3. Les 7 étapes clés d'un onboarding réussi

Voici une méthode structurée en sept étapes, du travail préparatoire avant l'arrivée jusqu'à l'ancrage dans la durée. Chacune combine une dimension organisationnelle (préparer, aménager, suivre) et une dimension humaine (accueillir, écouter, respecter le choix du salarié).

1
Préparer en amont, sans présumer des besoins

Avant l'arrivée, anticiper l'accueil (poste, matériel, accès, planning des premiers jours) et s'appuyer sur les préconisations du médecin du travail plutôt que sur des suppositions.

2
Respecter le choix de divulgation du salarié

C'est le collaborateur qui décide s'il parle de sa situation, à qui et jusqu'où. Le manager sécurise le cadre sans jamais forcer la confidence ni relayer d'information sans accord.

3
Organiser un entretien d'accueil inclusif

Un échange dédié, centré sur les besoins concrets (« de quoi as-tu besoin pour bien travailler ? ») plutôt que sur la pathologie, pose les bases d'une collaboration de confiance.

4
Mettre en place les aménagements dès le départ

Aménager le poste, les horaires ou l'organisation en s'appuyant sur le médecin du travail, le référent handicap et les financements AGEFIPH/FIPHFP — idéalement opérationnels avant l'arrivée.

5
Sensibiliser l'équipe — uniquement avec l'accord du salarié

Préparer le collectif à un accueil bienveillant et informé, sans jamais divulguer d'éléments médicaux, et en privilégiant une sensibilisation générale à la diversité plutôt qu'un focus individuel.

6
Assurer un suivi rapproché des premières semaines

Des points réguliers, courts et bienveillants, pour ajuster les aménagements, lever les frictions et montrer que l'accompagnement est réel et durable, pas un affichage de départ.

7
Ancorar a inclusão na duração

Um ponto de etapa a 3 e 6 meses, a integração das necessidades nas entrevistas habituais, e uma vigilância contínua transformam a integração em inclusão duradoura.

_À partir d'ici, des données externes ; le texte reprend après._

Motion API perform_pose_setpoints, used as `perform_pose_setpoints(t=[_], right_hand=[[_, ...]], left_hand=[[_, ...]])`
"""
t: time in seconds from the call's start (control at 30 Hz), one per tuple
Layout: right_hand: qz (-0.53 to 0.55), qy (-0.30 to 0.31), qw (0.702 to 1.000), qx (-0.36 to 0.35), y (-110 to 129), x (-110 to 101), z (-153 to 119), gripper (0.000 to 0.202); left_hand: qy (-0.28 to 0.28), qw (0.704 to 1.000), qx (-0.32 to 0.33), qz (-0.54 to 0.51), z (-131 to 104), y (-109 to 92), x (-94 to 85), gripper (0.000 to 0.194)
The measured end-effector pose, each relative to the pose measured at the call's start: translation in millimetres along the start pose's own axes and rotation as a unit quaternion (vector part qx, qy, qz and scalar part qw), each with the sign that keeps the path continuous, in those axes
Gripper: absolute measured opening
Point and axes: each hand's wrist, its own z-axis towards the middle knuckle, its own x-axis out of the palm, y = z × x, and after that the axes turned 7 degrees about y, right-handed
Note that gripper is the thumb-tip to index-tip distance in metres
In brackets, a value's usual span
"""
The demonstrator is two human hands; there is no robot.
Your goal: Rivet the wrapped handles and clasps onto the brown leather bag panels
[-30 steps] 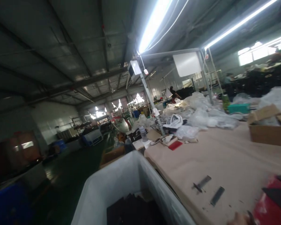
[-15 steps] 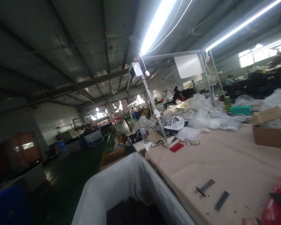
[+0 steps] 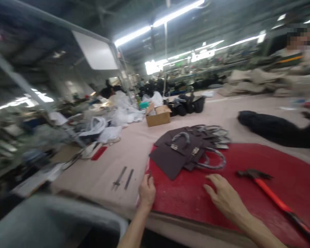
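My left hand [image 3: 147, 191] is at the left edge of the red mat [image 3: 175, 196], its fingers curled closed around something too small and blurred to make out. Over the mat, to the right, my right hand [image 3: 223, 196] has its thumb and fingers apart and holds nothing. Dark brown bag panels [image 3: 167, 162] with wrapped handles lie in an overlapping pile beyond both hands. A claw hammer [image 3: 270, 194] with an orange and black handle rests on the mat, right of my right hand.
Two dark strips [image 3: 129, 179] lie left of the mat. A pale bin [image 3: 54, 213] stands at the lower left. Farther back are a cardboard box [image 3: 158, 119], plastic bags [image 3: 125, 113], black cloth [image 3: 274, 129] and a person [image 3: 299, 43] at the upper right.
The view has swung right and down. Both my hands, the bag panels and the hammer now show, while the bin has shifted to the lower left.
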Motion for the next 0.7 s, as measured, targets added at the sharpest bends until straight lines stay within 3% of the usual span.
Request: perform_pose_setpoints(t=[0.13,0.3,0.4,0.57,0.7], right_hand=[[-0.085,-0.005,0.987,0.139,-36,-47,23,0.027],[-0.084,-0.005,0.978,0.189,-52,-65,70,0.035],[-0.075,-0.002,0.984,0.163,-32,-58,96,0.034],[-0.05,0.034,0.992,0.11,29,-44,145,0.029],[-0.03,0.089,0.987,0.133,73,-58,161,0.049]], left_hand=[[-0.01,0.997,0.033,0.067,8,32,8.6,0.025],[-0.02,0.993,0.045,0.11,2,40,4.8,0.026],[-0.021,0.99,0.054,0.129,1,37,3.7,0.028],[-0.015,0.988,0.063,0.139,6,33,7.6,0.026],[0.0,0.988,0.065,0.138,-5,7,1.8,0.02]])
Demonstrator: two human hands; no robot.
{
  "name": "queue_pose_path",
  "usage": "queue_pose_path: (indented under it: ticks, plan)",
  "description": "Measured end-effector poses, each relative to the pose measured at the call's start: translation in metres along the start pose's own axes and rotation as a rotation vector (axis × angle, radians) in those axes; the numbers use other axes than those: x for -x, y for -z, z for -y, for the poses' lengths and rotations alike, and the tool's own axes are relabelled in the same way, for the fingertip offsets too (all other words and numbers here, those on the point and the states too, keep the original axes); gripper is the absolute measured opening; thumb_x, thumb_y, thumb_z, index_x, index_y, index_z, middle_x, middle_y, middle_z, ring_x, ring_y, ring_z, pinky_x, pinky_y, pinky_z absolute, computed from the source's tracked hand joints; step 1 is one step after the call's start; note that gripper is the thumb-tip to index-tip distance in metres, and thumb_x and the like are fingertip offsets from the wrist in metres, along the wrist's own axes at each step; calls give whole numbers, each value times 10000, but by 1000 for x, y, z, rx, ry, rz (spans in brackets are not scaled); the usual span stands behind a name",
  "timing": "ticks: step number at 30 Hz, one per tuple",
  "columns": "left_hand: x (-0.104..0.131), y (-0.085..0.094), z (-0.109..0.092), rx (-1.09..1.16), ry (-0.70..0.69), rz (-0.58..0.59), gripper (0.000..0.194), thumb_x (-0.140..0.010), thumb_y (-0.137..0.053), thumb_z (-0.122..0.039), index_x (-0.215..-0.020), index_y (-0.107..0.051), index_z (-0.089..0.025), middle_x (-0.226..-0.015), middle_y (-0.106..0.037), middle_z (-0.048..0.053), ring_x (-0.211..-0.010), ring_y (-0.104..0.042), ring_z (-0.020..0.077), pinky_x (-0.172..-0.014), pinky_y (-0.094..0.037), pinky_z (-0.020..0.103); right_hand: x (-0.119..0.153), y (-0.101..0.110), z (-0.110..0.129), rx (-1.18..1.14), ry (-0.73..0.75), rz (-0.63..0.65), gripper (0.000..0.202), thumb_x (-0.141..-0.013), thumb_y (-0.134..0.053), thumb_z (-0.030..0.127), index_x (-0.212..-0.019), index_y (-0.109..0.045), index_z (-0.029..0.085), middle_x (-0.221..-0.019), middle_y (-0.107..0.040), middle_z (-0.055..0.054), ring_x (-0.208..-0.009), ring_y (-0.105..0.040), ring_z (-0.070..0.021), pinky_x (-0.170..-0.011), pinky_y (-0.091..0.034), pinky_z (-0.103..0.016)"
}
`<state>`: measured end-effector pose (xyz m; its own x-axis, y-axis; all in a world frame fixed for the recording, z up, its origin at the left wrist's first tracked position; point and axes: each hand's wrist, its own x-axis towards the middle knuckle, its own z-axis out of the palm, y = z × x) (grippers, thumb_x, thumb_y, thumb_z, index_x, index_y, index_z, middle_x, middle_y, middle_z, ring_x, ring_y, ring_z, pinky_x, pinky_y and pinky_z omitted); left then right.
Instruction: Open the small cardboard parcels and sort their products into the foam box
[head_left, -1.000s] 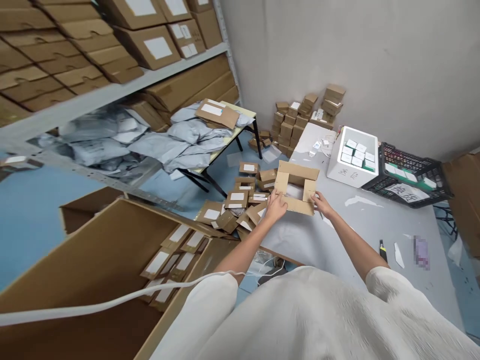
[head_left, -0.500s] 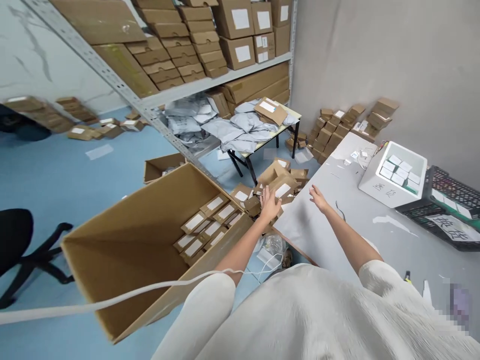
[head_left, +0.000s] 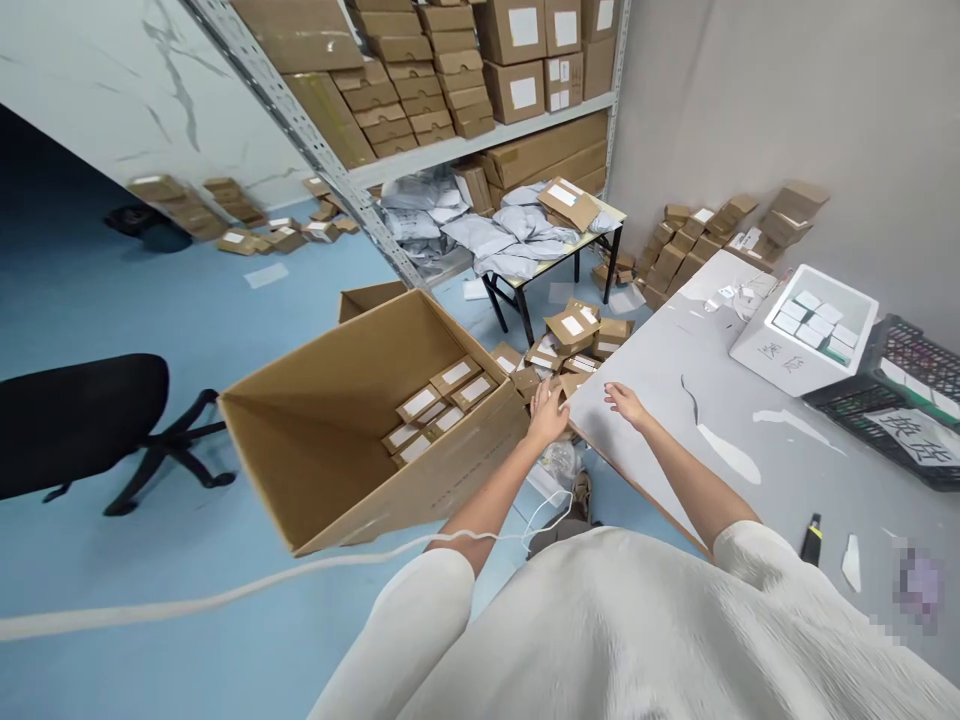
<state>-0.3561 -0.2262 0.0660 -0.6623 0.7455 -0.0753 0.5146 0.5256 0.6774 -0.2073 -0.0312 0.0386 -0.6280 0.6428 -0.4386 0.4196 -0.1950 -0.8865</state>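
In the head view, with clock directions taken from the wearer's body, the left hand (head_left: 549,410) stands out just before twelve o'clock, its grip released, fingers spread and nothing in it. The right hand (head_left: 626,403), just after twelve, is also free of any load, its fingers loosely bent above the edge of the smooth grey bench (head_left: 652,340); whether it touches the top I cannot tell. The loose heap of small brown cardboard cartons with white labels (head_left: 571,327) lies at twelve o'clock on the blue floor, just beyond the left fingertips; contact there cannot be told either. At ten o'clock stands a large, open-topped brown cardboard box (head_left: 457,475), with neatly set labelled cartons (head_left: 442,405) inside. The long white cord (head_left: 315,565) crosses the left forearm.

Handling a carton well would, I judge, mean taking its solid sides with both palms rather than a loose flap, keeping its label unrumpled, clearing the large box's rim, minding the cord, and leaving the black-and-yellow cutter (head_left: 811,540) at three o'clock well apart from the forearm
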Motion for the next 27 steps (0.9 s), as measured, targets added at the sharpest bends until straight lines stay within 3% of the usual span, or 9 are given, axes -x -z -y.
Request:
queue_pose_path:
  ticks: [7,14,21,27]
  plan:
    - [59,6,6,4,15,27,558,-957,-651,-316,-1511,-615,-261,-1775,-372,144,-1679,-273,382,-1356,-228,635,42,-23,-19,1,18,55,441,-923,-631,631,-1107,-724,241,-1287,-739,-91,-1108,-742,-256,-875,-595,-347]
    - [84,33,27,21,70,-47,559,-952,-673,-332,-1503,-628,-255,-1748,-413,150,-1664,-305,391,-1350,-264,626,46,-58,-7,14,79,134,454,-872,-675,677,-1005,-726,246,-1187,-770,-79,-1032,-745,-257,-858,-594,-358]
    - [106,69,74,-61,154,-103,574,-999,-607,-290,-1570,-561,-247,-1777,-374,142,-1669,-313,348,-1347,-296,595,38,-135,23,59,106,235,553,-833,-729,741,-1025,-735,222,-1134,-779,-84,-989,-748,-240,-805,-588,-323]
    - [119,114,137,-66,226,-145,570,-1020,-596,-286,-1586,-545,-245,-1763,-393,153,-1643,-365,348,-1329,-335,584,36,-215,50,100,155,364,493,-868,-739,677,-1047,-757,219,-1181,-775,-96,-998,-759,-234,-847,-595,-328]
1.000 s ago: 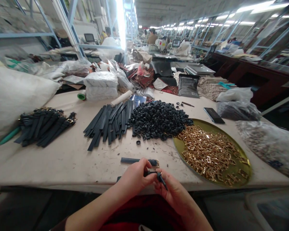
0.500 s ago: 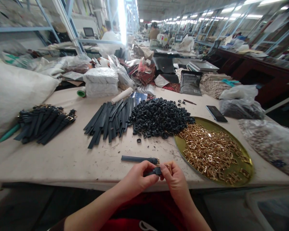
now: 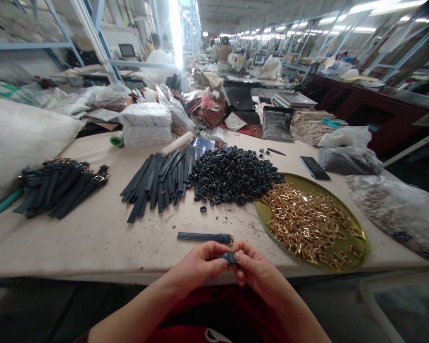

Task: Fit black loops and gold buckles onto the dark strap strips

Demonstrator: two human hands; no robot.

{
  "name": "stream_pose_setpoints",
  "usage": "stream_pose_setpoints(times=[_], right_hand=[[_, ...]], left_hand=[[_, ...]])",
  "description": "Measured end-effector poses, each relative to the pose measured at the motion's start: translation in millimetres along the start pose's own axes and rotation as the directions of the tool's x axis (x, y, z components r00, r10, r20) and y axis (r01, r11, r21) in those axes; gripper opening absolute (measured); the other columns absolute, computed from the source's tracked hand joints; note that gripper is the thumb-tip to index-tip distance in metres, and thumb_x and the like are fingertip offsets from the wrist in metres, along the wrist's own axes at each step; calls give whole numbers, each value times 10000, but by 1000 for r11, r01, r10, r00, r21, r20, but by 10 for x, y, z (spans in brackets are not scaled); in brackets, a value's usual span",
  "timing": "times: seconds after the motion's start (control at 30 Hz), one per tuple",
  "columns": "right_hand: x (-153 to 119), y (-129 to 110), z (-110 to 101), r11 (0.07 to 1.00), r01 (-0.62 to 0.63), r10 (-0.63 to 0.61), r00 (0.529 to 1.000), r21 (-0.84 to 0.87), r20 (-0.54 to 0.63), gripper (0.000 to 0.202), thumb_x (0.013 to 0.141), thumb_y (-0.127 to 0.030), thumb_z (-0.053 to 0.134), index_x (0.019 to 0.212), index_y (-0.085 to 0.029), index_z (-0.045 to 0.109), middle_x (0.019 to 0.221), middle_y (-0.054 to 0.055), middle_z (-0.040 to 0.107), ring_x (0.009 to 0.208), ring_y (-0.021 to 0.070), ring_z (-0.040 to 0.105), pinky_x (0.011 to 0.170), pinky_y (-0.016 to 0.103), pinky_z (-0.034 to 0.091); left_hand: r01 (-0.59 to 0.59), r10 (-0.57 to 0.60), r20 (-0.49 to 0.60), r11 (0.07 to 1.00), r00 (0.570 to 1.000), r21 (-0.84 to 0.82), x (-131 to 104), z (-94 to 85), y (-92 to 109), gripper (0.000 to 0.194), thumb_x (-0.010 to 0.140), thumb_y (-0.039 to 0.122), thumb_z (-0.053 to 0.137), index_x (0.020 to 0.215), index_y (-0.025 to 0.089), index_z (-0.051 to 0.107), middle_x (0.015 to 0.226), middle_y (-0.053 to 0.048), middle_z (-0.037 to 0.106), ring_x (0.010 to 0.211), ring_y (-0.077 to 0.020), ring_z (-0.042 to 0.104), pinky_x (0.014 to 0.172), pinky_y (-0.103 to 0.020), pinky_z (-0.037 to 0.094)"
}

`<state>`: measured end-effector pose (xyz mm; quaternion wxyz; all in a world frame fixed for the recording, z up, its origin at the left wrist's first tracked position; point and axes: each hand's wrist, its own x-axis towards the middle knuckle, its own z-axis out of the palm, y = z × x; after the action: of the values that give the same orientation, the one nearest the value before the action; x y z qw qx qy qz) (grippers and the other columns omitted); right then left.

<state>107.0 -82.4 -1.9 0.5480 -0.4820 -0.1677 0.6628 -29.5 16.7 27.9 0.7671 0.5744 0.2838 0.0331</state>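
Note:
My left hand [image 3: 204,261] pinches a short dark strap [image 3: 229,258] at the front of the table, and the fingers of my right hand [image 3: 252,263] close on its other end. Most of the strap is hidden by my fingers; no buckle shows on it. Just beyond my hands lies a finished-looking strap [image 3: 203,237] with a gold buckle at its right end. Farther back are a pile of dark flat straps [image 3: 160,178] and a heap of small dark loops [image 3: 232,174]. Gold buckles [image 3: 303,219] fill much of a round brass-coloured tray [image 3: 357,259] on the right.
Buckled straps [image 3: 62,186] are bunched at the left beside a big white sack [image 3: 25,128]. A phone [image 3: 314,168], a thin brown tool [image 3: 276,151] and plastic bags [image 3: 396,209] lie to the right. Wrapped white packs [image 3: 146,124] stand at the back. A person [image 3: 223,50] sits far off.
My right fingers have shifted along the strap, and the gold buckle glimpsed in that hand no longer shows. The whole view has moved slightly.

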Motion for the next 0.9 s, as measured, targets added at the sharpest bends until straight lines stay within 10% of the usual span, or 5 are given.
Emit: stream_pose_setpoints(times=[0.27, 0.5, 0.7, 0.9], right_hand=[[-52, 57, -34, 842, 139, -251, 956, -522, -151, 247, 717, -422, 583, 762, -201, 480, 540, -67, 478, 476, 71, 417, 456, 197, 323], [-99, 32, -43, 878, 77, -121, 991, -473, -64, 206, 747, -389, 520, 767, -211, 419, 490, -94, 385, 430, 65, 349, 436, 198, 266], [-119, 20, -38, 618, 125, -271, 961, -776, -62, 73, 735, -253, 507, 723, -189, 474, 640, -43, 464, 632, 107, 426, 595, 236, 336], [-203, 22, -76, 763, 125, -158, 987, -634, 4, 218, 819, -344, 400, 970, -193, 440, 655, -45, 463, 529, 82, 406, 509, 213, 334]], left_hand=[[-55, 61, -14, 959, 998, 277, 34, -65, -137, 274, 735, 255, 535, 980, 156, 608, 933, -35, 647, 831, -161, 558, 714, -243, 411], [-151, 138, 62, 869, 988, 471, -14, -3, -21, 312, 745, 148, 447, 995, 210, 624, 951, 1, 650, 885, -157, 564, 787, -240, 401], [-116, 139, 10, 783, 990, 611, 32, 46, -106, 286, 769, 209, 442, 994, 211, 619, 964, -11, 651, 884, -165, 563, 784, -241, 392], [0, -47, 54, 756, 997, 655, 6, -61, -68, 321, 806, 332, 376, 756, 160, 642, 662, 8, 613, 605, -123, 506, 567, -203, 356]])
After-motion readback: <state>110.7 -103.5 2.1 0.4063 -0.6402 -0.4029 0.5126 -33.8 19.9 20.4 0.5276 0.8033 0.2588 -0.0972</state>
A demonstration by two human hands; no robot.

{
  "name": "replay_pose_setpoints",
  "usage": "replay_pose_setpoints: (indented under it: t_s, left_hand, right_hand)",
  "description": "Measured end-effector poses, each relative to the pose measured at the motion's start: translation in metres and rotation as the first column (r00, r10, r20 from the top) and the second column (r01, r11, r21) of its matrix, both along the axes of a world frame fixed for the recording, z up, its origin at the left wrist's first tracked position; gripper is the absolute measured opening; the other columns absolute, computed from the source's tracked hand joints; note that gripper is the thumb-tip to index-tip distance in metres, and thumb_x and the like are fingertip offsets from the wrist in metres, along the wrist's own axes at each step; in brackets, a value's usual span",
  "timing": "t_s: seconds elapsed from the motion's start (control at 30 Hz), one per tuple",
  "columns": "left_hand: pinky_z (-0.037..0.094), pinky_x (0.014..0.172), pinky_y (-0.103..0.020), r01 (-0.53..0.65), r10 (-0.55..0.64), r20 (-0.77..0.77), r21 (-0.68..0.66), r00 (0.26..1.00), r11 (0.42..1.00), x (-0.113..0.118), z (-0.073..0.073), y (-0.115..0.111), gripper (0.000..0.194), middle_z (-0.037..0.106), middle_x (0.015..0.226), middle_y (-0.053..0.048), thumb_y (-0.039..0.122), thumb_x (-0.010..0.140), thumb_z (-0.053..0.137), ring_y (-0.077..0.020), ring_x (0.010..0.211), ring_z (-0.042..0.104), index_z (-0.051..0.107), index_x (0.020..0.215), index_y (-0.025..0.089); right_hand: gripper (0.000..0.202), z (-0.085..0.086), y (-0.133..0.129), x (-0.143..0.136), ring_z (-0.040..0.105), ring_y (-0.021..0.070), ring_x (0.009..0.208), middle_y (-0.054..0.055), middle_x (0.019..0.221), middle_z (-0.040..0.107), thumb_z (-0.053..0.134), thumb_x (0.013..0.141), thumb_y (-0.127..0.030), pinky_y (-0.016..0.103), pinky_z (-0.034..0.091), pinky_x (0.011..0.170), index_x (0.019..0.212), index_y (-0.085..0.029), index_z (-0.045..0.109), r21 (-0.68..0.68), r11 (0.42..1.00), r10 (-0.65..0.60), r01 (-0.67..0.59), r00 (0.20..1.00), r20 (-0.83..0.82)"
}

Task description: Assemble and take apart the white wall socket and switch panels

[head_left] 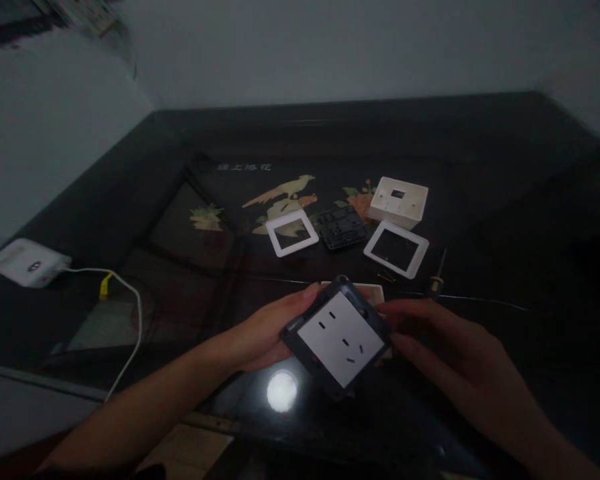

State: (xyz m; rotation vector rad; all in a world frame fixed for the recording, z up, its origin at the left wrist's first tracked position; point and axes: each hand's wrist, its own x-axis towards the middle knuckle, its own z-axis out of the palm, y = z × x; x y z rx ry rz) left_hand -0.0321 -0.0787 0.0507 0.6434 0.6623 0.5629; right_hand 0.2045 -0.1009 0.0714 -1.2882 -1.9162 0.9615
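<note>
A wall socket [341, 339] with a white face and dark frame is tilted in front of me, its slots facing up toward the camera. My left hand [273, 330] grips it along its left side, with the thumb near the top edge. At the right corner, my right hand [455, 353] pinches the frame between thumb and fingers. Partly hidden behind the socket is a white box [373, 291]; whether a hand touches it, I cannot tell.
Beyond my hands lie two white frames [279, 247] [414, 267], a black socket back plate [344, 228] and a white mounting box [405, 195]. A screwdriver [436, 283] and small screws [387, 277] are near the right frame. A white device [27, 261] with a cable sits far left.
</note>
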Motion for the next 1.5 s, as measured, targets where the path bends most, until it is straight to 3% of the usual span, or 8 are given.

Etapa 1 — Preparar antecipadamente, sem presumir

O sucesso de uma integração acontece antes do primeiro dia. Concretamente: garantir que o posto de trabalho, o material e os acessos estão prontos, planejar os primeiros dias realistas (sem sobrecarga, tempo para se aclimatar), e, acima de tudo, partir das recomendações formais do médico do trabalho em vez de suposições bem-intencionadas, mas potencialmente inadequadas. Presumir as necessidades de um colaborador — “ele tem uma doença crônica, então é preciso aliviar sua carga” — é um erro frequente que pode ser percebido como condescendente e se revelar inadequado. A regra de ouro: é o empregado, com o médico do trabalho, que define suas necessidades, não o gerente que as adivinha.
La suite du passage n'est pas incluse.